Task details:
Instruction for the data below: set down exactly the lines from the line with "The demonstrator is" to the line with "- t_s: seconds", inclusive, and no others.

Dataset entries:
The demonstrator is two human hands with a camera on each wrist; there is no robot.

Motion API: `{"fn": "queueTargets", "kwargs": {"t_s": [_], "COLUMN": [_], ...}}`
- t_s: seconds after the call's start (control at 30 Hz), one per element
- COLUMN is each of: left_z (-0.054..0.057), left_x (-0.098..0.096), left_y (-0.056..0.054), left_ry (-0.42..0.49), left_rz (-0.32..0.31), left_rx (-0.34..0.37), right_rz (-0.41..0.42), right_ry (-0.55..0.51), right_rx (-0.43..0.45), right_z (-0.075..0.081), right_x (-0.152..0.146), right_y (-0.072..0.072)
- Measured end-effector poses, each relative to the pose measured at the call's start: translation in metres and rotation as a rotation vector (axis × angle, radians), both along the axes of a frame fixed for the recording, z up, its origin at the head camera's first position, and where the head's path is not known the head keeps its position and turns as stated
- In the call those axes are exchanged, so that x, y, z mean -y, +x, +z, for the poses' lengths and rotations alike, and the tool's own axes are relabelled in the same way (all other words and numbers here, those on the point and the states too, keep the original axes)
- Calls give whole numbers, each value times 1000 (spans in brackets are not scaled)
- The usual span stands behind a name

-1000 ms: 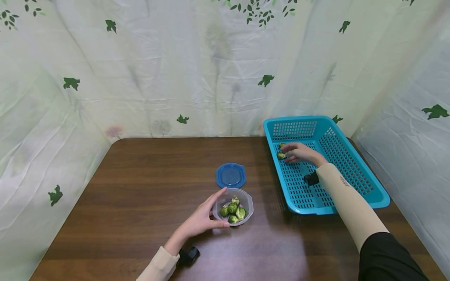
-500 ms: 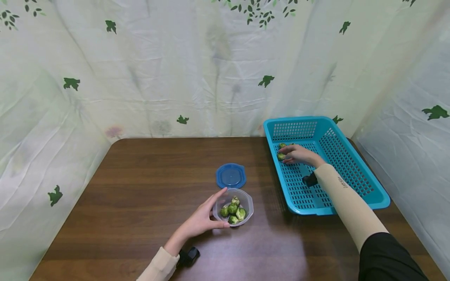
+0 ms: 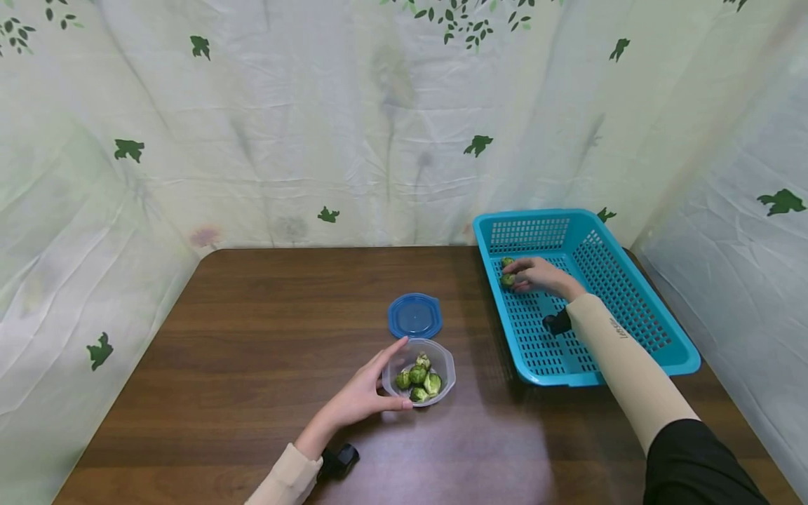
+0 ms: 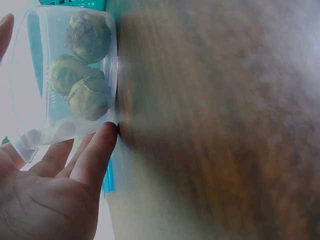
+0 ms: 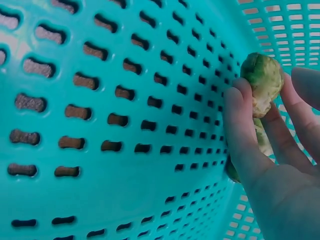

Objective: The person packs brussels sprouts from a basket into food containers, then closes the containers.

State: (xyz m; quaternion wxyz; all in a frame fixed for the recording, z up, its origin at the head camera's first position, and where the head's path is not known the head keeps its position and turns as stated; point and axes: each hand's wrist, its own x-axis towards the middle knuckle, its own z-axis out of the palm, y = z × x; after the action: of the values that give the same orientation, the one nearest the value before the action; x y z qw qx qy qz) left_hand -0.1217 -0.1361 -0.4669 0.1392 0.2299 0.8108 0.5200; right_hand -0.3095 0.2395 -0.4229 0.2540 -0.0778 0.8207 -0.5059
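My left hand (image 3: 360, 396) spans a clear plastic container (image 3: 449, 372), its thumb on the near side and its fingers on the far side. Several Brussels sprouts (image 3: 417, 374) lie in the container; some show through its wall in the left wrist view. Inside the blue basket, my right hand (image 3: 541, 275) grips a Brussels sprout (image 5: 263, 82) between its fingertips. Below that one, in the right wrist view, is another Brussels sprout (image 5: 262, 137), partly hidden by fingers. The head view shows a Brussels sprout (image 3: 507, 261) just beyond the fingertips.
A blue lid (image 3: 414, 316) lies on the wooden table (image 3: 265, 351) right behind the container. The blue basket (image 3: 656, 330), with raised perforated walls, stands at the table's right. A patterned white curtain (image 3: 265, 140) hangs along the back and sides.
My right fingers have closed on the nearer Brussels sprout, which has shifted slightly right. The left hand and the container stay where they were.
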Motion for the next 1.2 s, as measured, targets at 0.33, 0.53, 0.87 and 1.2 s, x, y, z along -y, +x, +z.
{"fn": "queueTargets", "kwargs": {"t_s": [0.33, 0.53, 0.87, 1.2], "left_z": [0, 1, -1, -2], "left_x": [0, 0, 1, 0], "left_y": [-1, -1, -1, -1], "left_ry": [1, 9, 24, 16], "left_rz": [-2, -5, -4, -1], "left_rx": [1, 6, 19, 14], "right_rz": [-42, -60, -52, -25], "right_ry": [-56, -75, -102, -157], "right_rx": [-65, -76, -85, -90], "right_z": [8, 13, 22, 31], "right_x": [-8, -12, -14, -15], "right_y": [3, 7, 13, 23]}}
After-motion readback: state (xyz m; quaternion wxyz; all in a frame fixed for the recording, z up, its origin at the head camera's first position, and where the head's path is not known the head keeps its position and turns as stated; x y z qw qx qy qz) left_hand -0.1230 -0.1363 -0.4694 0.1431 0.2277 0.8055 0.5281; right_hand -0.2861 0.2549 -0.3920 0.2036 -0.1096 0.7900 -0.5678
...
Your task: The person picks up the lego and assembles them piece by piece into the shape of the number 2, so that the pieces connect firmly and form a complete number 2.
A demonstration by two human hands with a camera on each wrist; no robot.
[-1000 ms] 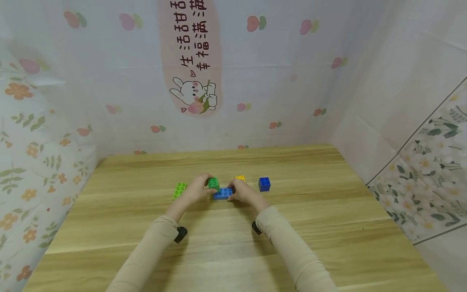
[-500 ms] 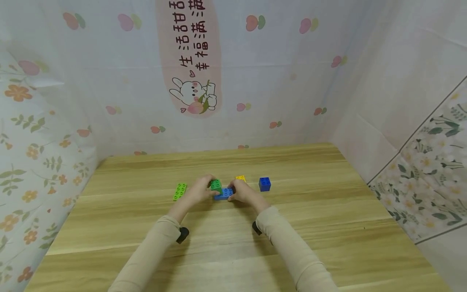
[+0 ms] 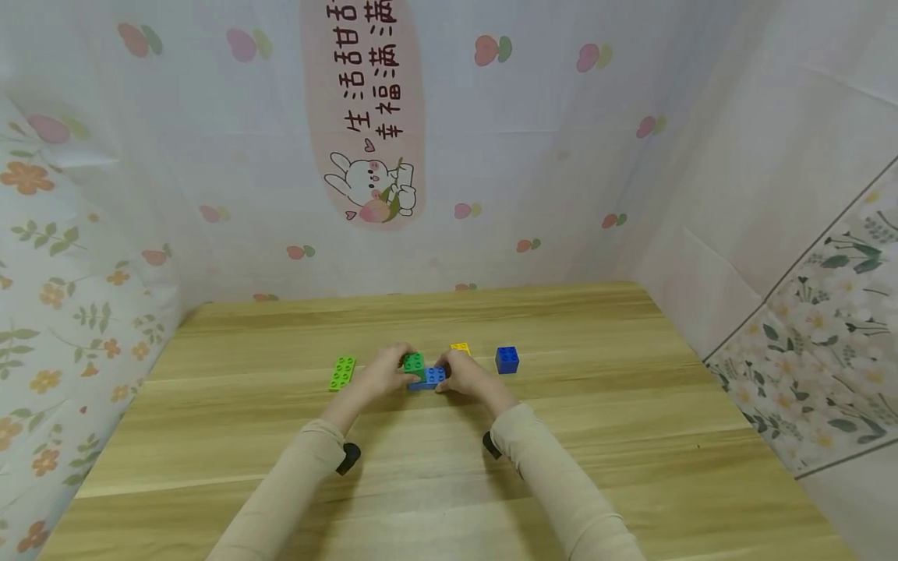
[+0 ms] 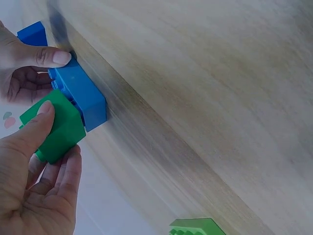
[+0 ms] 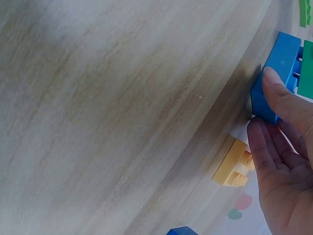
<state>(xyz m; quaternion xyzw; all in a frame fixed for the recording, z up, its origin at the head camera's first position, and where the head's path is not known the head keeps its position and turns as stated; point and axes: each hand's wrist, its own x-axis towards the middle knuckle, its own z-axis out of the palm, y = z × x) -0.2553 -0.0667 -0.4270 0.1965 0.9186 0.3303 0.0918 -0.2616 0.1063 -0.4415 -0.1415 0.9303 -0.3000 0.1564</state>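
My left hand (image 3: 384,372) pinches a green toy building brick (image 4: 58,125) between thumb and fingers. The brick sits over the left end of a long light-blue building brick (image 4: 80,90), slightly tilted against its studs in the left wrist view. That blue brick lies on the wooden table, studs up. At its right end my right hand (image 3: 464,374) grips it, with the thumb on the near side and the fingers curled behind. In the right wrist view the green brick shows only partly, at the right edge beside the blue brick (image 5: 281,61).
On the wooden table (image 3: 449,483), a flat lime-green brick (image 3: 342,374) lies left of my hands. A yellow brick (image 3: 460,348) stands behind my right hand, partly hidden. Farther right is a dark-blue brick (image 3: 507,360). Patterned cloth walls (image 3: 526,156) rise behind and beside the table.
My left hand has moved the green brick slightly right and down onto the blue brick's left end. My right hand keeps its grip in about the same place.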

Your response:
The demonstrator is two human hands with a camera on each wrist; there is no robot.

Motion API: `{"fn": "queueTargets", "kwargs": {"t_s": [_], "COLUMN": [_], ...}}`
- t_s: seconds after the call's start (control at 30 Hz), one per element

Nothing else belongs in this answer.